Firstly, at the global scale, high correlation was found between the number of large dams and the GDP data for all the countries worldwide (Figure 2a). The R2 value of the linear regression was 0.81, which indicated that large dams could play a vital role in promoting economic development. The other three sub-graphs in Figure 2 show the linear regressions between the number of large dams and the GDP data for the three groups of countries mentioned in Section 2.1, respectively. It is observed that the linear regression for developed countries had the highest R2 value of 0.93, followed by that for developing countries with the R2 value of 0.72. By contrast, the lowest R2 value (i.e., 0.15) of the linear regression for the LDCs demonstrated that the number of large dams and the GDP data in the LDCs were relatively independent. This is partially responsible for non-standard and incomplete data statistics due to relatively backward methods and techniques in the LDCs. As a result, it is concluded that the impacts of large dams upon GDP were more significant in countries with higher levels of economic development. The above analysis, in general, supports large dams as an essential factor to promote economic development reflected by the GDP data. Moreover, Table 2 lists the number of large dams and the GDP data for all the countries worldwide during 1960–2010 (every ten years). It is found that the exponential function fits the data well, and therefore, the regression equation to estimate the GDP data based on the number of large dams for all the countries worldwide is given as follows:
GDP = 2.4838 × 1011 exp(1.6519 × 10−4 NLD), R2 = 0.99
where GDP is the GDP data for all the countries worldwide, and NLD is the number of large dams.
Secondly, with reference to specific countries, the relationships of the GDP data with the three selected variables (i.e., the number of large dams, reservoir capacity, and installed capacity) during the period of 1960–2010 were analyzed. In this study, the United States and Japan were selected as the representatives of developed countries, while the BRICS were selected as the representatives of developing countries. No country was selected as the representative of the LDCs because (i) there were only 184 large dams in the LDCs by 2010, accounting for less than 0.6% of the total number of large dams, and (ii) the correlation between large dams and GDP in the LDCs was rather weak (see Figure 2d).
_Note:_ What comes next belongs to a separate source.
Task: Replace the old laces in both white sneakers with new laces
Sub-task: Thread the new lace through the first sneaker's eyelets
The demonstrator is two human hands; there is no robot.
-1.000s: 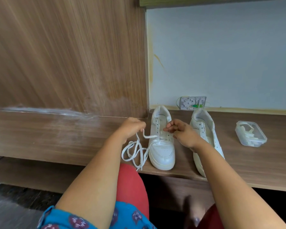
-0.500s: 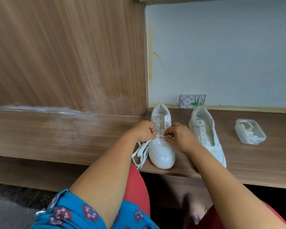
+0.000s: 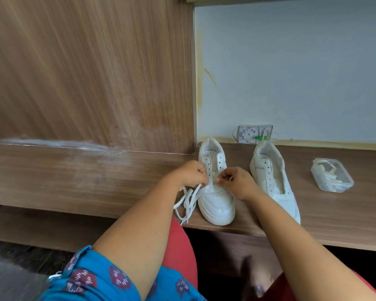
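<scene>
Two white sneakers on the counter (image 3: pixel 74 181) in the head view, plus one clear plastic box (image 3: pixel 332 175) off to the right. Left hand (image 3: pixel 190 173) grips a white lace (image 3: pixel 188 202), loops dangling just below the grip. Right hand (image 3: pixel 237 181) pinches the lace at the left sneaker (image 3: pixel 215 200). Right sneaker (image 3: pixel 271 179) is partly hidden by the forearm. Box contents hard to make out.

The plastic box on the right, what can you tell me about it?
The box is small, see-through plastic, rectangular with rounded corners, and looks lidded. Pale whitish strips lie jumbled inside; what they are cannot be told for sure. It sits flat on the wooden shelf, right of both sneakers, touching neither. No hands touch it.
</scene>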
For developed countries, Figure 3 shows the relationships of the GDP data with the number of large dams, reservoir capacity, and installed capacity in United States and Japan during 1960–2010. The six scatter points in each sub-graph, from left to right, denoted the data in 1960, 1970, 1980, 1990, 2000 and 2010, respectively. Generally, the high R2 values indicated the close relationship between large dams and economic development. Moreover, it is observed that the logarithmic regression curves fit the data well, which indicated that the changing rates of large dam development would become smaller with the increasing GDP. The reasons for this may be as follows. Recently, construction of large dams has been regarded to involve trade-offs between economic, social, and environmental benefits and costs, which have made construction of large dams controversial [31]. In addition, dam removal has been emerging as an issue in recent years, especially in developed countries, such as the United States [32,33,34,35,36]. This may reflect the fact that some dams may have exceeded their design lives or outlived their original purpose leading to diminished utility, in addition to concerns about their environmental impacts [33,37]. This may also partly explain why the R2 values for the United States were lower than those for Japan.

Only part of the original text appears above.